Task item
Repeat verbatim, and only, the lines of the data below, beginning at the line that contains "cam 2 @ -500" and stopping after the line that contains "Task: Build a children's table".

◆ ◆ ◆

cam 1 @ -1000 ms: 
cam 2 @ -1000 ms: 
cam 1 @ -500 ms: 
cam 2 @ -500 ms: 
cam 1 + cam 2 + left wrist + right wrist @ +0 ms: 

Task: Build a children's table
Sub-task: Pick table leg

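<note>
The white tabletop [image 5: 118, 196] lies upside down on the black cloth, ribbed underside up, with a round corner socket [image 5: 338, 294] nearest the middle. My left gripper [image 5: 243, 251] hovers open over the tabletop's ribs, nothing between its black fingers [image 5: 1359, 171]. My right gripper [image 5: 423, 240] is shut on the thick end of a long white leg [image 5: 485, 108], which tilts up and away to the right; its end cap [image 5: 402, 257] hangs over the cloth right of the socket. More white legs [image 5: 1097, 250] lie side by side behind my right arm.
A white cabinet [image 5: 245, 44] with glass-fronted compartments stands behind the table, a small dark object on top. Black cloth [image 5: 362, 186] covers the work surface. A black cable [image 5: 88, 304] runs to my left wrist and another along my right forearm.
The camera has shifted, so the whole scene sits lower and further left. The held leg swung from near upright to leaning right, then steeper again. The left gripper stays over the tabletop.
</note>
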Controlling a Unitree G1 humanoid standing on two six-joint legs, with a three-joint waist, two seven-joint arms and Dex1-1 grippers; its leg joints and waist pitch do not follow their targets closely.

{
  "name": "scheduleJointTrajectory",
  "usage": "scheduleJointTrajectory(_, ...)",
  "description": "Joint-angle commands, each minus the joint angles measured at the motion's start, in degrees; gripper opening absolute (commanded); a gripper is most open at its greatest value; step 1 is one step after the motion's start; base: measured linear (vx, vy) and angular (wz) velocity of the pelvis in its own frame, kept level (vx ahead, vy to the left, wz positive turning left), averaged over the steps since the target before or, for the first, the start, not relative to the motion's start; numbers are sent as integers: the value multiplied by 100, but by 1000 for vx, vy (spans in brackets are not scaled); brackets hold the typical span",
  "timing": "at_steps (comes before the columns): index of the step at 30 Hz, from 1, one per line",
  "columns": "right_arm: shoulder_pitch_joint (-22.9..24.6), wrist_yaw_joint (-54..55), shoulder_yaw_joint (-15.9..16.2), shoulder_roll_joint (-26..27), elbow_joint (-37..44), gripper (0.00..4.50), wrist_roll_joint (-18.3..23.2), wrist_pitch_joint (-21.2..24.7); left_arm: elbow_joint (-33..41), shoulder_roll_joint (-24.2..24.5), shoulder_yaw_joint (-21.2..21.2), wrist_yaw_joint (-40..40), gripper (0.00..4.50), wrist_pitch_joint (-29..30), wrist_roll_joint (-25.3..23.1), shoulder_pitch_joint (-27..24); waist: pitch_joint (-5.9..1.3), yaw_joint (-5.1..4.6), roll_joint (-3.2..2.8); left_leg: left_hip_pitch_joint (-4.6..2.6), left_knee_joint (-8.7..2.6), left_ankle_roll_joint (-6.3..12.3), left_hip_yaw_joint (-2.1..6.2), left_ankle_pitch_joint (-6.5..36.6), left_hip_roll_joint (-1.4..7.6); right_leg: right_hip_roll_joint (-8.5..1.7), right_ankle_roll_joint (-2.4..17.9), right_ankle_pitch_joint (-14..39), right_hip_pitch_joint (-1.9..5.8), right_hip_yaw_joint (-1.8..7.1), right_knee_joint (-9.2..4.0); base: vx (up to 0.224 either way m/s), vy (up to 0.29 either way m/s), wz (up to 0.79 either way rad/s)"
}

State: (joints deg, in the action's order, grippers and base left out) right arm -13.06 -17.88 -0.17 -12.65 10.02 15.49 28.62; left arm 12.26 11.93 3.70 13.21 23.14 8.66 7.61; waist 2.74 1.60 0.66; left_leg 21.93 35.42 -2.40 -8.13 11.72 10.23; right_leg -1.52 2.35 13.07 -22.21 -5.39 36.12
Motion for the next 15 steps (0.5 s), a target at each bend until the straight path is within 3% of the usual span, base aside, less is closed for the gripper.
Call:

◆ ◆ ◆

Result of the exercise
cam 2 @ -500 ms: 
cam 1 + cam 2 + left wrist + right wrist @ +0 ms: 

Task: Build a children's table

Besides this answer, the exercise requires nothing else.